Лидия Авилова - Первое горе
— Ну, довольно, довольно! — не скрывая своего нетерпения, заговорил отец. — Я очень огорчен. Я был доволен тобой, Игнат. Отбудешь срок, приходи опять. Возьму. И не беспокойся за дочь. С богом теперь!
Он взял за руку жену и хотел увести ее с собой, но та освободила руку и еще раз крепко обняла Матрену.
— Надо терпеть! — шепнула она еще раз.
Матрена встала. Она обвела комнату недоумевающим взглядом и остановилась на Грише. Один миг женщина и мальчик глядели друг другу в глаза, потом Гриша робко опустил ресницы и двинулся вперед.
— Прощай! — сказал он очень тихо и очень ласково. Но Матрена продолжала глядеть на него молча, все еще недоумевая над чем-то. Тогда Гриша направился к Игнату. Он протянул руку. Игнат взял ее и вдруг наклонился к самому лицу ребенка.
— Польку… будешь жалеть? — спросил он.
— Буду! — серьезно и торжественно ответил Гриша и смелым блестящим взором взглянул в печальные глаза своего друга. Игнат провел рукой по голове мальчика, истово перекрестился на образ и направился к двери.
— Матрена! — позвал кто-то из дворни. — Матрена! Игнат-то вышел. Ждут тебя, поди! Телега у крыльца.
Молодая женщина встрепенулась, тупое выражение недоумения сменилось испугом. Рядом с ней, по-прежнему уткнувшись лицом в складки платья, стояла Полька и дрожала всем телом.
— Ну, иди… иди к няньке, — сказал отец, останавливаясь перед Гришей, который опять сидел в детской за кроватью и мрачно смотрел перед собой.
Мальчик молчал и не трогался с места.
— Гриша! — строго крикнул отец, — тебе я говорю или нет?
Ребенок поднял голову и остановил на нем серьезный, неприязненный и пристальный взгляд.
Послушай, — невольно смягчаясь, заговорил отец, — ты, кажется, сердишься на меня?
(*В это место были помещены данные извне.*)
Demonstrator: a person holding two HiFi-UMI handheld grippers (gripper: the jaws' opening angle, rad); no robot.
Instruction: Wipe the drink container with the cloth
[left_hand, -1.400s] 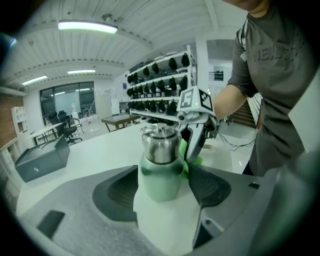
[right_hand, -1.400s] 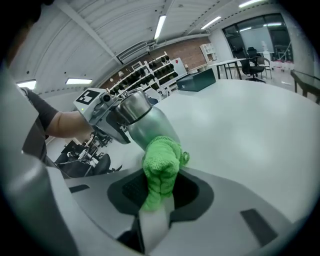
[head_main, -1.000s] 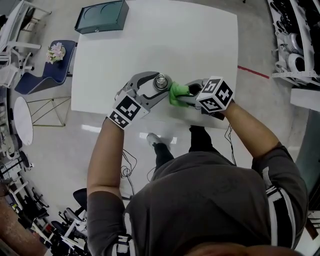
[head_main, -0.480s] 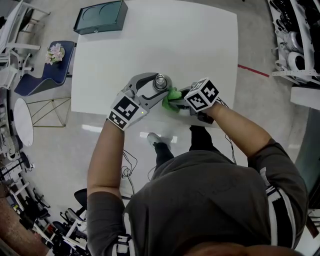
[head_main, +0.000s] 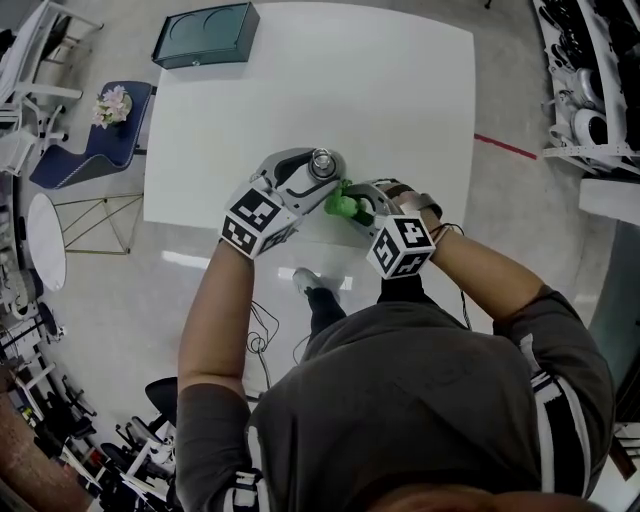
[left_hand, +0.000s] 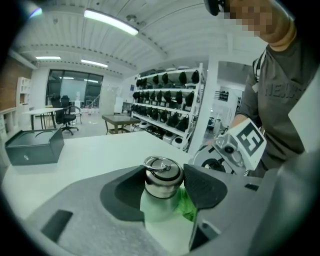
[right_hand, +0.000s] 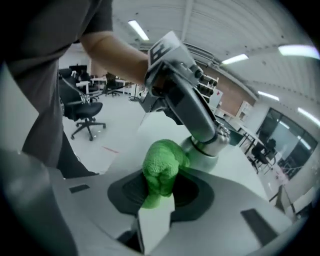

Я-то тут при чем? Разве я виноват? Это мне следовало бы хорошенько отчитать тебя: как ты смел скандалить и кричать на урядника? Да говори же! — нетерпеливо крикнул он, чувствуя, что упорный взгляд сына раздражает и как будто стесняет его.
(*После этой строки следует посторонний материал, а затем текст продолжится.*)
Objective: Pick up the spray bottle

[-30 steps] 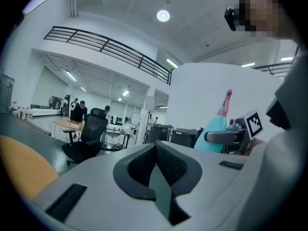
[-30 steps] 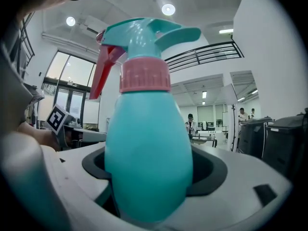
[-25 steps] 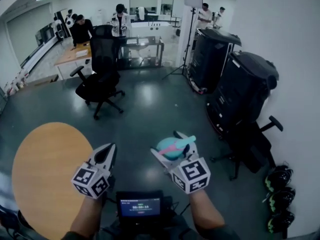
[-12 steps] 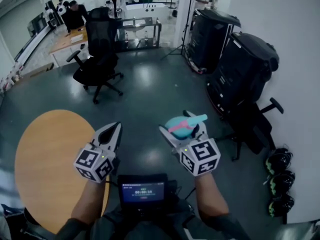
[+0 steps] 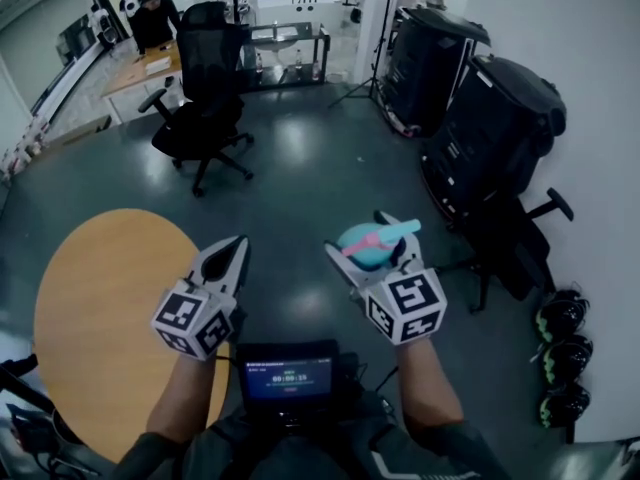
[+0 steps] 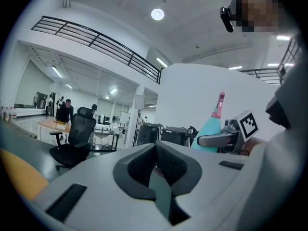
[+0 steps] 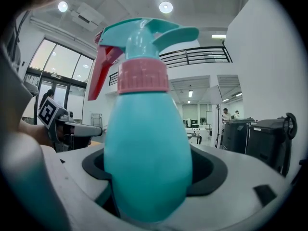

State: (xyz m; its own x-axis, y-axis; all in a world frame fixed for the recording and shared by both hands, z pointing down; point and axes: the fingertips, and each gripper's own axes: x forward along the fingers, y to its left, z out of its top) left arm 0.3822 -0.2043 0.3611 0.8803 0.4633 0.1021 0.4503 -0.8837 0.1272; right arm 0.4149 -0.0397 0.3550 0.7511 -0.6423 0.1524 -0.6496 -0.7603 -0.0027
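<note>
A teal spray bottle [image 7: 147,153] with a pink collar and red trigger stands upright between the jaws of my right gripper [image 5: 368,251], which is shut on its body and holds it in the air. In the head view the spray bottle [image 5: 365,245] sits just ahead of the marker cube, nozzle pointing right. The left gripper view shows the spray bottle [image 6: 211,129] off to the right. My left gripper [image 5: 228,260] hovers level beside it, jaws shut with nothing between them. In its own view the left gripper [image 6: 156,162] shows its pads pressed together.
A round wooden table [image 5: 95,318] lies at the lower left. A black office chair [image 5: 200,108] stands ahead, another chair [image 5: 515,253] and black covered racks [image 5: 490,138] at the right. People stand at desks far back. A small screen [image 5: 288,378] hangs at my chest.
Both grippers and the bottle appear a little higher in the head view as the view tilts down; the grip on the bottle is the same.
</note>
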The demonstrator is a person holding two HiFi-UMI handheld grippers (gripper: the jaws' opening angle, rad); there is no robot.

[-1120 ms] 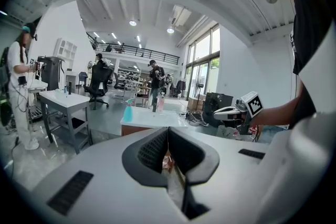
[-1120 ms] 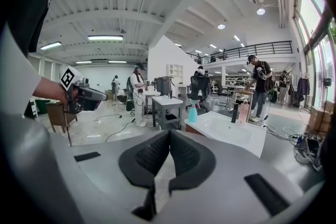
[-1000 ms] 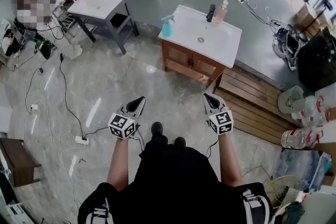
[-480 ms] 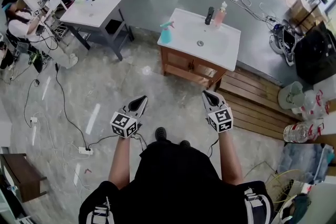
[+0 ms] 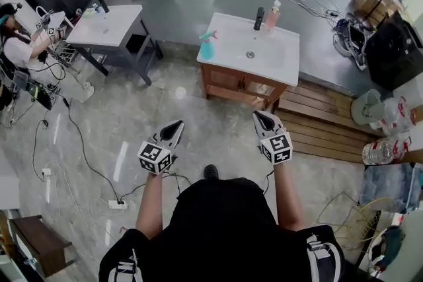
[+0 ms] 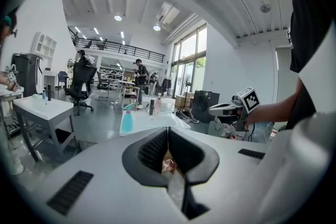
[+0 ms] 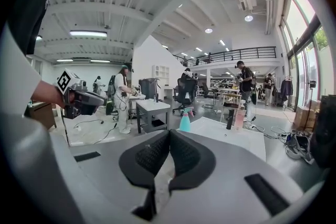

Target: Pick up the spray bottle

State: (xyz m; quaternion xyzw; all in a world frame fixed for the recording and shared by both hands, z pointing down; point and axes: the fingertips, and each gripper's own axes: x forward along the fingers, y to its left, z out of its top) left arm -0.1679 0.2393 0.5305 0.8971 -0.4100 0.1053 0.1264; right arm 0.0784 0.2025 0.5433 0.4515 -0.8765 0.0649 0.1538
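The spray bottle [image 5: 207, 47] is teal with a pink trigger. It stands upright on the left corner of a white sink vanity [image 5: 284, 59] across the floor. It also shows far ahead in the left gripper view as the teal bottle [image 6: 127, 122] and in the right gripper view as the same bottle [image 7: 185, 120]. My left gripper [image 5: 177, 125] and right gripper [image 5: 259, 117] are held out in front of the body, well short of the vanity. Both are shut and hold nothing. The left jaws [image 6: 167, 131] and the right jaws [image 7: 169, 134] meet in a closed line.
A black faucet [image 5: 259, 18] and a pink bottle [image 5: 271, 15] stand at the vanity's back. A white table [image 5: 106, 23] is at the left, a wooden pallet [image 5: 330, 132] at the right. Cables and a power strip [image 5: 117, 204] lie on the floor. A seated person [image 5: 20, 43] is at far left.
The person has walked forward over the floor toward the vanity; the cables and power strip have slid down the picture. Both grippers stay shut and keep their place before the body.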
— Пусть… — тихо и спокойно сказал Гриша.
— Что пусть?
— Пусть ты меня бранишь. Мне теперь все равно.
Отец немного растерялся.
— Ну, прекрасно, — сказал он. А я с тобой теперь и говорить не хочу.
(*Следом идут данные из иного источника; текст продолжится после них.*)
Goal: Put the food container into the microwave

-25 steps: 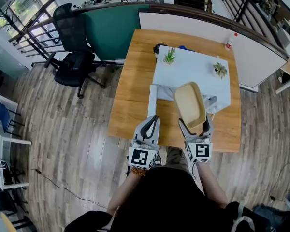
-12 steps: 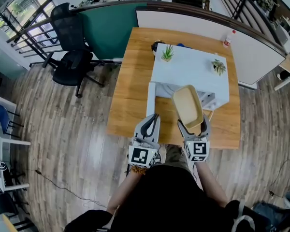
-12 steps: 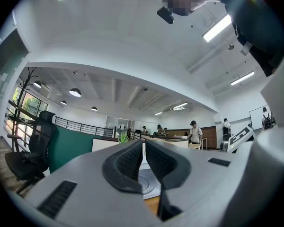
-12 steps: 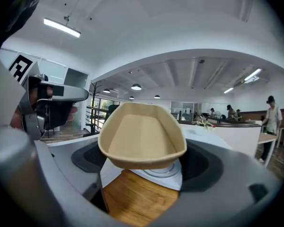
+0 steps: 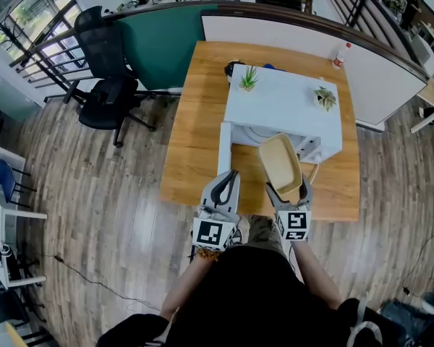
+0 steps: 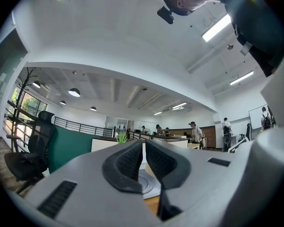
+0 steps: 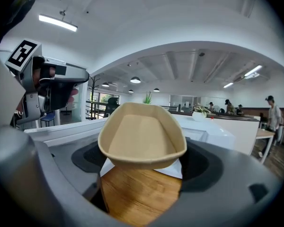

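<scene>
The right gripper [image 5: 289,188] clamps its fingers on the near end of the tan food container [image 5: 280,163]. It holds the container above the wooden table [image 5: 192,121], at the 6 o'clock edge of the white microwave [image 5: 286,103], whose door [image 5: 224,149] stands open. At 9 o'clock of the container, the left gripper [image 5: 224,188] hovers, fingers drawn together and empty.

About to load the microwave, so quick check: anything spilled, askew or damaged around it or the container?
Nothing stands out. The container sits empty and intact in the right gripper, the microwave has its door open, and both plants on top are upright. No spill shows on the table.
</scene>
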`<state>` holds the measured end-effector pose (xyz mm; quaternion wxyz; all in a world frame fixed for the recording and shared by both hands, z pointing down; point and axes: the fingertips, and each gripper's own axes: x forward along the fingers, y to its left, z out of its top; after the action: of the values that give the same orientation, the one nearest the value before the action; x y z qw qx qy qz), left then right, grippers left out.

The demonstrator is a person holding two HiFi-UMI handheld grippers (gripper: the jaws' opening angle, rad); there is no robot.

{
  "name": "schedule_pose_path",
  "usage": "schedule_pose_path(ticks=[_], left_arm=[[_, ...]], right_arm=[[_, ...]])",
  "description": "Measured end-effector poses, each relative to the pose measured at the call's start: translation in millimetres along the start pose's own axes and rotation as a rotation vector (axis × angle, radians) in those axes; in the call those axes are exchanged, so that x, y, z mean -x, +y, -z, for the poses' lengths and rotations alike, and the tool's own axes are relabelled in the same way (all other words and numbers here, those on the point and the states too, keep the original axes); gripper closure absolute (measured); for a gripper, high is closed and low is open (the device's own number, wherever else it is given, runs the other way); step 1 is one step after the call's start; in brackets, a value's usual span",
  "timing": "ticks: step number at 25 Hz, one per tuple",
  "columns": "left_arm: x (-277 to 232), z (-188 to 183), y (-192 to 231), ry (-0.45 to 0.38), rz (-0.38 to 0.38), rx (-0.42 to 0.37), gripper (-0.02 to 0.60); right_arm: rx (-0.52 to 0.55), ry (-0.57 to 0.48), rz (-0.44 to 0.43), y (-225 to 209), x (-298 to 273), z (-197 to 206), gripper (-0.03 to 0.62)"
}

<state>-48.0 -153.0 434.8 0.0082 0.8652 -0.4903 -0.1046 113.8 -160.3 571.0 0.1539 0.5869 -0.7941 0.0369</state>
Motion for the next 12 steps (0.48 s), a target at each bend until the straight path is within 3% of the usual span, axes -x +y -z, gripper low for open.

Он повернулся и направился к двери.
— По-твоему, — крикнул ему вслед Гриша, — по-твоему, его вареньем кормить, как няня?
Отец остановился.
— Всякий делает свое дело, — заметил он, — исполняет свой долг. Уряднику приказано было ехать за Игнатом, он поехал. Весьма вероятно, что он хороший, добрый человек, а ты обидел его. И ты обидел меня, няньку… За что?
Гриша медленно опустил глаза, и на лице его ясно выразились недоумение и боль.
— Нехорошо, брат! — укоризненно заключил отец и вышел из комнаты.
Гриша сидел неподвижно.
«Обидел…» — думал он. Он вспомнил, как он мечтал о силе, мечтал о том, как он отмстит отцу, уряднику, няне за то, что они не заступились за Игната, не пожалели его так, как пожалел он.
«Нехорошо, брат!» — вспомнился ему укоризненный, почти ласковый голос отца. — Нехорошо?.. Обидел… — мучительно раздумывал мальчик. — Я обидел… А они все… Игната… за что?»
Гриша опустил голову еще ниже, и глубокие морщины прорезались на его детском лбу.
«Всякий делает свое дело… И те, кто послал урядника, тоже делали свое дело? И они тоже добрые, хорошие люди? А как же вышло такое нехорошее, злое дело?..»
Он поднял глаза, и в его остановившемся взгляде застыл мучительный вопрос.
[1]
Примечания
1
Первое горе. Печатается по изданию: Власть и другие рассказы. М., Посредник, 1906.